● BRIEF
Each line in the listing below needs to be transcribed exactly.
[Start of section]
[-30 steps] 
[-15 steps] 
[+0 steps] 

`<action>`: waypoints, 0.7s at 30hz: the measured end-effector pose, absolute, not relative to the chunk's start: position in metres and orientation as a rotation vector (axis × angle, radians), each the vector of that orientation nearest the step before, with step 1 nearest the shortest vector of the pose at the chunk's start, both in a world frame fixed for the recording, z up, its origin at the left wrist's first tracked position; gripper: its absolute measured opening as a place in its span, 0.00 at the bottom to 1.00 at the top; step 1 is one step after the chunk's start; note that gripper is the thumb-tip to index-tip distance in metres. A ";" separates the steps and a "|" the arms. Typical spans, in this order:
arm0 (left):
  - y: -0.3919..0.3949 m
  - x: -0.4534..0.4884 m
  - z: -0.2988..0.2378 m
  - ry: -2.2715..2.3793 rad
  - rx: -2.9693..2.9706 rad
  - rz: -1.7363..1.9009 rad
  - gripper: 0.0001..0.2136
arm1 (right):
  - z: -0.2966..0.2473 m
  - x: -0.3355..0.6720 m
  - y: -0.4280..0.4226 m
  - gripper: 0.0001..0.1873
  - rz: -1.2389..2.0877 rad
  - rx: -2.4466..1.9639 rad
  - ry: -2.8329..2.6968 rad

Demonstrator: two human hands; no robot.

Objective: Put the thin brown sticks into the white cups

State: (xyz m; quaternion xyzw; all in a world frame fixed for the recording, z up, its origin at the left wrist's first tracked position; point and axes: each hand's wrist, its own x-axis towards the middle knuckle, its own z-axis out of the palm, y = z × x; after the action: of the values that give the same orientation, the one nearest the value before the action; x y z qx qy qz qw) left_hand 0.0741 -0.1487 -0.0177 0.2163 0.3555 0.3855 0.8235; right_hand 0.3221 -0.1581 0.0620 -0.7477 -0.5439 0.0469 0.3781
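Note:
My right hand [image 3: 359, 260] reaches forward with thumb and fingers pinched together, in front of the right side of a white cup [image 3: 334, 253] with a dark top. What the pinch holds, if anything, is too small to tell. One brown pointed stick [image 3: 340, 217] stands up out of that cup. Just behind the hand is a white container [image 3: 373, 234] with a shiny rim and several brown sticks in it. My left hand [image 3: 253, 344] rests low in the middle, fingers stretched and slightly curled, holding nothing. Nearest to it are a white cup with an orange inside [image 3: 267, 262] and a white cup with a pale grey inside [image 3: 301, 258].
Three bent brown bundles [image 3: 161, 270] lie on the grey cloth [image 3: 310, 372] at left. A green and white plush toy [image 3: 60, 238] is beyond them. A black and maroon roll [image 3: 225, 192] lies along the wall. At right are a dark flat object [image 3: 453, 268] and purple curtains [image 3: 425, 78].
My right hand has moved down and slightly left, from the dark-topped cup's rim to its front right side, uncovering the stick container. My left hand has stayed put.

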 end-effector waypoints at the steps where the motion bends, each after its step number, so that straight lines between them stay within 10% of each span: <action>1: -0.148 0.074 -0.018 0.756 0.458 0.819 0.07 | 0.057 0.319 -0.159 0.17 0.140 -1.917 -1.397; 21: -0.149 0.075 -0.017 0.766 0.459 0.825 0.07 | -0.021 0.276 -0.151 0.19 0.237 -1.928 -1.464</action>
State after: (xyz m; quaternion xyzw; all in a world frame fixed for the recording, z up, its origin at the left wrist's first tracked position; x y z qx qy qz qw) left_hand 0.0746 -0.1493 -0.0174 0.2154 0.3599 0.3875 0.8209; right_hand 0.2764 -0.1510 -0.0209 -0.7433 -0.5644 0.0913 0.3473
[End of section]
● RESPONSE TO THE EXERCISE
[-30 steps] 
[-15 steps] 
[+0 steps] 

`<action>`: waypoints, 0.7s at 30hz: the measured end-effector pose, absolute, not relative to the chunk's start: position in metres and orientation as a rotation vector (axis × angle, radians), each the vector of that orientation nearest the step before, with step 1 nearest the shortest vector of the pose at the chunk's start, both in a world frame fixed for the recording, z up, its origin at the left wrist's first tracked position; gripper: its absolute measured opening as a place in its span, 0.00 at the bottom to 1.00 at the top; step 1 is one step after the chunk's start; note that gripper is the thumb-tip to index-tip distance in metres. A ";" separates the steps and a "|" the arms. Typical spans, in this order:
arm0 (left):
  - y: -0.3919..0.3949 m
  - x: -0.4534..0.4884 m
  - z: -0.2988..0.2378 m
  - ry: -2.2715..2.3793 rad
  - rx: -2.9693..2.9706 rad
  - rz: -1.7363..1.9009 rad
  - gripper: 0.0001..0.2136
arm1 (right):
  - z: -0.2966..0.2473 m
  - x: -0.3355..0.6720 m
  - y: -0.4280..0.4226 m
  - gripper: 0.0001..0.1873
  - rz: -1.2389..2.0877 rad
  - rx: -2.4466..1.9639 rad
  - ry: -2.8329..2.6968 rad

Demonstrator: two human hands; no robot.

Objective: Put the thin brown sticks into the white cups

State: (xyz m; quaternion xyzw; all in a world frame fixed for the recording, z up, its origin at the left wrist's first tracked position; point and axes: each hand's wrist, its own x-axis towards the middle knuckle, its own z-axis out of the palm, y = z × x; after the action: of the values that give the same orientation, the one nearest the value before the action; x y z qx qy qz qw) left_hand 0.0741 -0.1487 -0.0177 0.2163 0.3555 0.3855 0.8235; right_hand 0.3221 -0.1581 0.0620 -0.7477 -0.5439 0.0469 0.3781
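Note:
My right hand [image 3: 359, 260] reaches forward with thumb and fingers pinched together, in front of the right side of a white cup [image 3: 334, 253] with a dark top. What the pinch holds, if anything, is too small to tell. One brown pointed stick [image 3: 340, 217] stands up out of that cup. Just behind the hand is a white container [image 3: 373, 234] with a shiny rim and several brown sticks in it. My left hand [image 3: 253, 344] rests low in the middle, fingers stretched and slightly curled, holding nothing. Nearest to it are a white cup with an orange inside [image 3: 267, 262] and a white cup with a pale grey inside [image 3: 301, 258].
Three bent brown bundles [image 3: 161, 270] lie on the grey cloth [image 3: 310, 372] at left. A green and white plush toy [image 3: 60, 238] is beyond them. A black and maroon roll [image 3: 225, 192] lies along the wall. At right are a dark flat object [image 3: 453, 268] and purple curtains [image 3: 425, 78].
My right hand has moved down and slightly left, from the dark-topped cup's rim to its front right side, uncovering the stick container. My left hand has stayed put.
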
 end-effector waypoints at the steps where the motion bends, each after its step number, so that straight lines between them stay within 10% of each span: <action>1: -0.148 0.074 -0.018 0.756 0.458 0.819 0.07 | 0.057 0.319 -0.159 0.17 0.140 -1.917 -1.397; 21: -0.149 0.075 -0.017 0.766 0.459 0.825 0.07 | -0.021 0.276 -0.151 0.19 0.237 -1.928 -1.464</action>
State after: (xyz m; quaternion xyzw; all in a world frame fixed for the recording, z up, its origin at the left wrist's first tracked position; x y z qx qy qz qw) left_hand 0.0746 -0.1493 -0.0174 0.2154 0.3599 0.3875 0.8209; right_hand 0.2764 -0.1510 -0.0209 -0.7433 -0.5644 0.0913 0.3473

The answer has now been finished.